(Site Map)

(SC)2 logo

SABER Quickstart Guide
An (SC)² Grid Computing Project

The (SC)² grid project, SABER, uses grid technology to expand computing capabilities for (SC)² members.

The goal of the project is deployment of a production-quality grid computing platform providing an environment for computational scientists to explore grid computing in their scientific disciplines.

How to Use this Quickstart Guide: This guide is intended to facilitate use of SABER machines and the resources they provide. This is not an exhaustive guide to all the technical aspects of SABER. It is, however, a good starting point. This guide should provide enough basic information to allow the average user to run jobs.

TABLE OF CONTENTS

System Architecture and Configuration

SABER, as a grid resource, is an inherently dynamic "system". The specfic resources currently registered for use in SABER include an Alphaserver ES40 cluster at PSC, Intel-based clusters at WVU and NETL, and a Condor flock, set up on the PCs in the CTC training facility at PSC.

Stay Informed

As a SABER user, it is imperative that you stay informed of changes to the SABER environment. Important information is posted to PSC's general bboards, which can be read through various facilities on most PSC systems.

Getting Help

If you run into problems, contact saber-help@psc.edu.

Access to SABER

Getting an allocation

There are two types of grants available: starter grants and production grants. Starter grants are appropriate as precursors to large requests. Production grants are large awards for users with extensive computational requirements.

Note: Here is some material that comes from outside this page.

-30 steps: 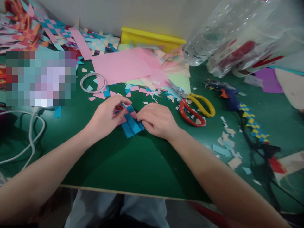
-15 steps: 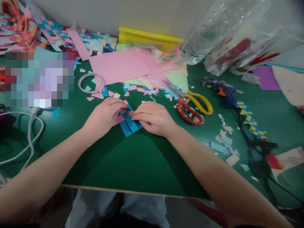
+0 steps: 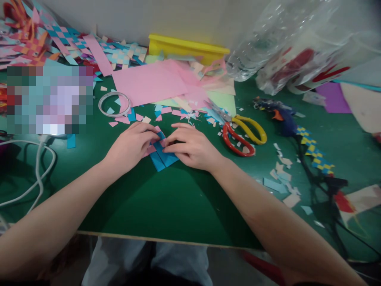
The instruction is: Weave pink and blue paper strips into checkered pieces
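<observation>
Touching the paper: left hand (image 3: 129,147) and right hand (image 3: 193,147), both at the blue-and-pink woven paper (image 3: 163,157).
Woven paper position: between the hands, on the green table (image 3: 139,206), its blue lower part uncovered.
Left hand state: fingers together and curled over the upper left part; the thumb is largely hidden, so a pinch cannot be confirmed.
Right hand state: fingers partly spread, lower fingertips on the right side; whether they clamp a strip cannot be told.
Scissors (image 3: 225,118): right of the right hand, one red and one yellow handle, blades toward the pink sheets (image 3: 149,83).
Ring (image 3: 114,116): flat, beyond the left hand.
Yellow holder (image 3: 187,49): behind the pink sheets, near the wall.
Glue gun (image 3: 287,121): dark blue, right of the scissors.
Checkered strip (image 3: 315,153): blue and yellow, near the glue gun.
White cable (image 3: 38,171): left side of the table.
</observation>
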A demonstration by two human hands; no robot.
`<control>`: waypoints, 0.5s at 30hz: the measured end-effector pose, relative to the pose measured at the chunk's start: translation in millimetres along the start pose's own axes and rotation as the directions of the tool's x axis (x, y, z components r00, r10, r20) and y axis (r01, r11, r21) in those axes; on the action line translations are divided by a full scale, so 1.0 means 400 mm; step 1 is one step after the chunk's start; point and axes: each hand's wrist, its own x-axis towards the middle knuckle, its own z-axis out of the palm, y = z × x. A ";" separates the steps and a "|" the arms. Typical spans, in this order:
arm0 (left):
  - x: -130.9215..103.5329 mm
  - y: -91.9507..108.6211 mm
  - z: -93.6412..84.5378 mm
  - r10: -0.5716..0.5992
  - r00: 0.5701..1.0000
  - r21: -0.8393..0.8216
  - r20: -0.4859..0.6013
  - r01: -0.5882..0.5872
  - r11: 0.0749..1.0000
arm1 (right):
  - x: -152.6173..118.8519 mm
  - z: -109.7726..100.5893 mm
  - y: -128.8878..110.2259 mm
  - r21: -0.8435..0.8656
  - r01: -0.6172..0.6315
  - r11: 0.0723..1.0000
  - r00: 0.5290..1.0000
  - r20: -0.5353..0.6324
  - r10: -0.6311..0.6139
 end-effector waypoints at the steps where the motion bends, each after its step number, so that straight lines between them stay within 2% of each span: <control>1: 0.000 0.000 0.001 -0.002 1.000 0.000 -0.003 0.002 1.000 | 0.000 -0.001 0.001 0.002 0.001 1.000 1.000 0.007 -0.002; 10: -0.001 -0.001 0.001 -0.028 1.000 -0.008 0.010 0.028 1.000 | -0.003 -0.008 0.004 0.028 -0.020 0.999 0.998 0.063 0.018; 15: 0.000 -0.001 0.001 -0.039 0.999 -0.023 -0.019 0.039 0.999 | -0.003 -0.005 0.000 0.031 -0.027 0.999 0.997 0.070 0.025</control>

See http://sc-2.psc.edu/grants/ for further information on submitting a proposal for a grant.

Logging In

To connect to a SABER system, ssh to ben.psc.edu or energy.cluster.wvu.edu. You can use one of two formats: username@hostname, or hostname -l username.

   % ssh joeuser@ben.psc.edu   (or)
   % ssh joeuser@energy.cluster.wvu.edu

or


   % ssh ben.psc.edu -l joeuser   (or)
   % ssh energy.cluster.wvu.edu -l joeuser

Passwords

Use the kpasswd command to change your password on ben.psc.edu or energy.cluster. Changing your password on one machine will not change it on the other.

Setting the Environment

To use grid functions, you need globus in your path. Type: echo $PATH at the command line. If you see /usr/local/globus/globus-2.4.3/bin and /usr/local/globus/globus-2.4.3/sbin you should be fine.

If not:


   % setenv GLOBUS_LOCATION /usr/local/globus/globus-2.4.3
   % source $GLOBUS_LOCATION/etc/globus-user-env.csh

or, in a Bourne shell:


   % setenv GLOBUS_LOCATION /usr/local/globus/globus-2.4.3
   % source $GLOBUS_LOCATION/etc/globus-user-env.sh

Credentials

To be authenticated, you need 1), a grid proxy created from an X.509 certificate; and 2), to place your Distinguished Name (DN) in the PSC grid mapfiles (only once).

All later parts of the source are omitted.